Rua Antonio dos Santos Neto
Subindo no muro de uma oficina, uma mulher gritou o nome de seu marido para os presos do Pavilhão 9, ontem de manhã. Os detentos que estavam nas janelas repetiram o nome para os de dentro, até ficarem sabendo se o preso estava bem ou não. Então repassaram a informação para a mulher. A operação foi repetida dezenas de vezes, cada vez com o nome de um preso.

Prédio tinha barricadas, móveis
em chamas e celas às escuras

MARCELO FARIA DE BARROS          

Ao invadirem às 15 horas de sexta-feira o Pavilhão 9 da Casa de Detenção, por autorização de três juízes da Vara dos Presídios, os 340 policiais militares encontraram o prédio preparado para uma luta. Havia barricadas feitas com grades, detentos armados e corredores entulhados de movéis, cobertores e colchões em chamas.

O Corpo de Bombeiros foi chamado para apagar os pontos de incêndio do pavilhão, àquela hora já às escuras ─ a energia havia sido cortada ─ e dominado pela fumaça. Os bombeiros usaram maçaricos para abrir as grades fechadas a cadeado pelos detentos.
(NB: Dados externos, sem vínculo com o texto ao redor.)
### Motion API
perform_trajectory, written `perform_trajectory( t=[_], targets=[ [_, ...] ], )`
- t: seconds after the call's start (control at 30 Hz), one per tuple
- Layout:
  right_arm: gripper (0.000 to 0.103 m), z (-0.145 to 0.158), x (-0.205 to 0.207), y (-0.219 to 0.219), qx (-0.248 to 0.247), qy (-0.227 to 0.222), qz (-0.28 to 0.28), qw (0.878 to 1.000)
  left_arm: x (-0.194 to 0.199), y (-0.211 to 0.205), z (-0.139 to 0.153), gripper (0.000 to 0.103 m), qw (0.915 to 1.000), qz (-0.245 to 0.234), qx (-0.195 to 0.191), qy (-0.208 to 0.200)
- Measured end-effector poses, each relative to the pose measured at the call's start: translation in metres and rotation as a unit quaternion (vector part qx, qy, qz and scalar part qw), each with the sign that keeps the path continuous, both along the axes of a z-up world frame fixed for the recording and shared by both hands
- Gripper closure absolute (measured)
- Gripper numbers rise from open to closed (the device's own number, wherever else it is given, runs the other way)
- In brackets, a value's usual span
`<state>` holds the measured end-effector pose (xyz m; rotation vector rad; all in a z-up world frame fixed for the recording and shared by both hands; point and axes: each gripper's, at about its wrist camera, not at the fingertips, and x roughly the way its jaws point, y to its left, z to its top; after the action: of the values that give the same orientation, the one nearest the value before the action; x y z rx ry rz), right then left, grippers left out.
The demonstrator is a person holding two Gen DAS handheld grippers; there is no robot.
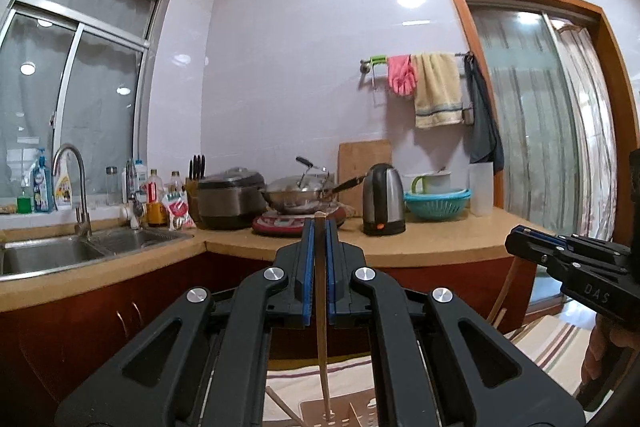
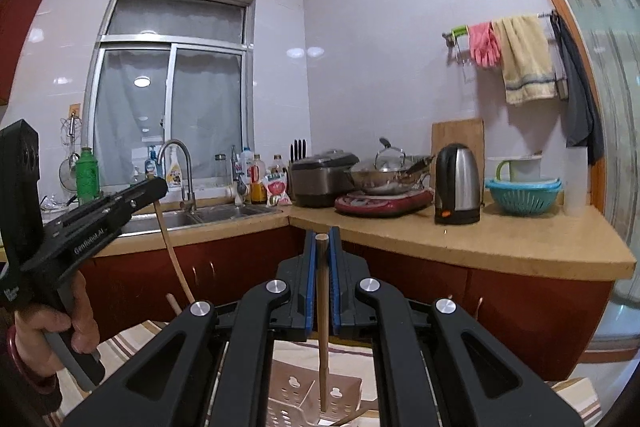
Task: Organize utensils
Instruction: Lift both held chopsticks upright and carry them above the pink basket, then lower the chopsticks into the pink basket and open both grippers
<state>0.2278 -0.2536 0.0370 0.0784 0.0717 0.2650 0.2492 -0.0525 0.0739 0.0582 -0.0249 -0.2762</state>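
Note:
My left gripper (image 1: 319, 227) is shut on a wooden chopstick (image 1: 322, 331) that hangs straight down between the blue pads, its tip over a beige perforated utensil holder (image 1: 344, 413). My right gripper (image 2: 322, 239) is shut on another wooden chopstick (image 2: 323, 327), also upright, its lower end reaching into the utensil holder (image 2: 296, 393). Each gripper shows in the other's view: the right gripper (image 1: 516, 237) at the right edge, the left gripper (image 2: 158, 187) at the left with its chopstick (image 2: 174, 259) hanging below. Another chopstick (image 2: 173, 303) sticks up beside the holder.
A striped cloth (image 1: 556, 343) lies under the holder. Behind runs an L-shaped counter (image 1: 432, 247) with a sink (image 1: 60, 251), rice cooker (image 1: 230, 199), wok on a hob (image 1: 298, 193), kettle (image 1: 383, 199) and teal colander (image 1: 436, 205). A glass door (image 1: 536, 115) stands at right.

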Motion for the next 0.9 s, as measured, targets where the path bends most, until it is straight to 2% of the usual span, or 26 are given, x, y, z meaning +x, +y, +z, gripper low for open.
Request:
perform_trajectory(
  t=[0.37, 0.43, 0.53, 0.57, 0.7, 0.83, 0.9],
  targets=[
    [0.096, -0.054, 0.027, 0.005, 0.0, 0.065, -0.005, 0.998, 0.035, -0.004, -0.074, 0.097, 0.9962, 0.01, 0.007, 0.087],
    [0.096, -0.06, 0.029, 0.007, -0.004, 0.074, -0.005, 0.997, 0.037, -0.001, -0.08, 0.092, 0.9952, 0.013, 0.001, 0.097],
    [0.095, -0.065, 0.029, 0.009, -0.007, 0.085, -0.003, 0.996, 0.037, 0.001, -0.086, 0.065, 0.9939, 0.02, -0.002, 0.108],
    [0.092, -0.065, 0.027, 0.009, -0.009, 0.085, -0.005, 0.996, 0.036, 0.002, -0.088, 0.055, 0.9937, 0.022, -0.004, 0.109],
    [0.062, -0.064, 0.015, 0.007, -0.011, 0.08, -0.018, 0.997, 0.025, 0.003, -0.088, 0.043, 0.9936, 0.022, -0.003, 0.111],
    [0.054, -0.059, 0.0, 0.003, -0.014, 0.072, -0.029, 0.997, 0.012, 0.003, -0.085, 0.039, 0.9931, 0.017, 0.0, 0.116],
    [0.049, -0.055, -0.013, 0.001, -0.016, 0.067, -0.033, 0.997, 0.0, 0.005, -0.084, 0.033, 0.9934, 0.017, 0.0, 0.114]
  ],
)
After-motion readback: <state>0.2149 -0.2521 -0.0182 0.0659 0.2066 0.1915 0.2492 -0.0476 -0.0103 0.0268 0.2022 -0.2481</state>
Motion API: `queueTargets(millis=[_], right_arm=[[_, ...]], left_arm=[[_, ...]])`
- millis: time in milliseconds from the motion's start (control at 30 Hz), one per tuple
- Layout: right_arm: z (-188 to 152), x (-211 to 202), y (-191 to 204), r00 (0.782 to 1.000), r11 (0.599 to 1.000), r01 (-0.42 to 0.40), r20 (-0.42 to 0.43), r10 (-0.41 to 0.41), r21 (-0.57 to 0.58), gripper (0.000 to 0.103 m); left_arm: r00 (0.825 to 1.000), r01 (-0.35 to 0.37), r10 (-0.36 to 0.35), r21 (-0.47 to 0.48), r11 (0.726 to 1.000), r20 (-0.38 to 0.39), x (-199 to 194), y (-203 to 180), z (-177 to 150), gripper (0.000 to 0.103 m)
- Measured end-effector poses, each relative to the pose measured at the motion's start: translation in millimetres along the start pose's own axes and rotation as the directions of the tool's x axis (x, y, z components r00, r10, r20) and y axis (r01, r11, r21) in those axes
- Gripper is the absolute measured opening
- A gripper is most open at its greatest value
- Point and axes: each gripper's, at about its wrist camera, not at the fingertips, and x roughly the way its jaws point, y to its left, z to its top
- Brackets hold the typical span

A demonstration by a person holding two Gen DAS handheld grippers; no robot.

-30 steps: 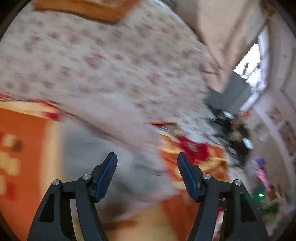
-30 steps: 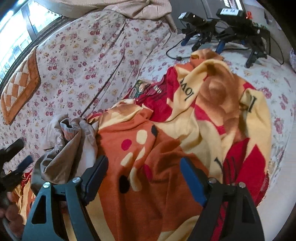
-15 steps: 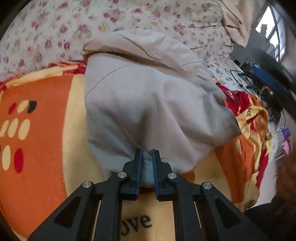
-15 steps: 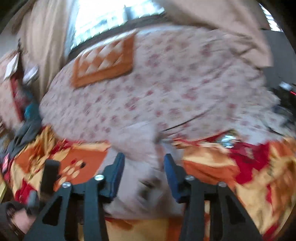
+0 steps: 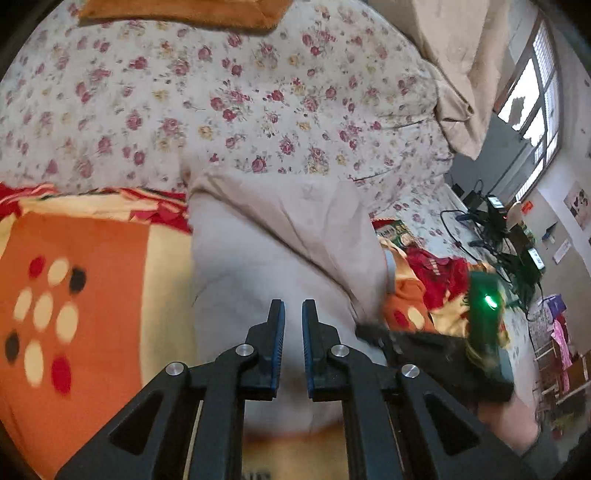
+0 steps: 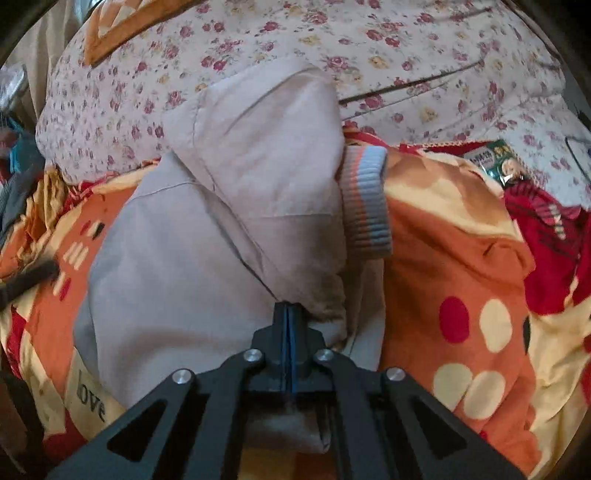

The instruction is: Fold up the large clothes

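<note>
A pale grey jacket (image 5: 258, 251) lies bunched on an orange, yellow and red blanket (image 5: 85, 266). My left gripper (image 5: 290, 314) is shut low over the jacket's near part, with a thin strip of grey cloth showing between its pads. In the right wrist view the jacket (image 6: 177, 266) has a folded-over sleeve with a ribbed orange-and-blue cuff (image 6: 365, 206). My right gripper (image 6: 290, 308) is shut, its tips pinching the jacket at the crease under that sleeve. The right gripper also shows as a blurred black shape with a green light (image 5: 484, 302).
A floral bedsheet (image 5: 221, 92) lies behind the blanket, with an orange cushion (image 5: 177, 11) at the far edge. Cables and black devices (image 5: 498, 229) lie at the right, and a green packet (image 6: 498, 162) lies near a red cloth (image 6: 546, 240). A window (image 5: 535, 96) is at the far right.
Both grippers went from wide open to shut on the grey jacket. The right one swung left from over the blanket to the jacket's sleeve fold; the left one dropped onto the near part.
</note>
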Motion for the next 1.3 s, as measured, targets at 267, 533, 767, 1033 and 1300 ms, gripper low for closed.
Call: queueTargets(millis=[267, 533, 767, 1033, 1300], right_arm=[[54, -64, 30, 0.962, 0.999, -0.039, 0.269, 0.048, -0.037, 0.004], [130, 60, 25, 0.991, 0.988, -0.135, -0.001, 0.135, -0.076, 0.004], [128, 77, -48, 0.981, 0.968, -0.145, 0.157, 0.114, 0.204, 0.0], [113, 16, -44, 0.939, 0.952, -0.219, 0.311, 0.147, 0.212, 0.007], [79, 55, -56, 0.996, 0.988, 0.034, 0.077, -0.046, 0.149, 0.014]], left_arm=[[0.992, -0.077, 0.074, -0.022, 0.997, -0.102, 55, 3, -42, 0.0], [0.994, -0.014, 0.0, -0.125, 0.992, -0.111, 58, 17, -41, 0.0], [0.992, 0.004, -0.022, -0.151, 0.989, -0.121, 61, 20, -38, 0.0], [0.997, -0.017, 0.006, -0.145, 0.989, -0.076, 49, 29, -25, 0.0], [0.996, -0.061, 0.057, -0.049, 0.997, -0.071, 89, 42, 25, 0.017]])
Com a entrada dos policiais, houve tiros e muita correria pelos corredores. Alguns presos entrincheiram-se no telhado, casa de máquinas, banheiros e celas escuras. Eles explodiram botijões de gás para retardar a ação da tropa de choque.

O conflito demorou cerca de meia hora. Ao final, 32 policiais militares estavam feridos a bala, golpes de estiletes, explosões de botijões de gás e pauladas. Numa explosão, o coronel Ubiratan Guimarães, comandante do policiamento metropolitano, teve os tímpanos afetados e chegou a desmaiar. Do outro lado do conflito, mais de uma centena de mortos. Segundo o coronel Hermes Bittencourt Cruz, chefe do Estado Maior do Comando de Policiamento Metropolitano, havia um preso carbonizado, alguns degolados e vários mortos a facadas, pauladas e tiros. A PM informou que foram recolhidos dos presos 165 estiletes, 25 canos de ferro e 13 armas de fogo, entre revólveres e pistolas automáticas.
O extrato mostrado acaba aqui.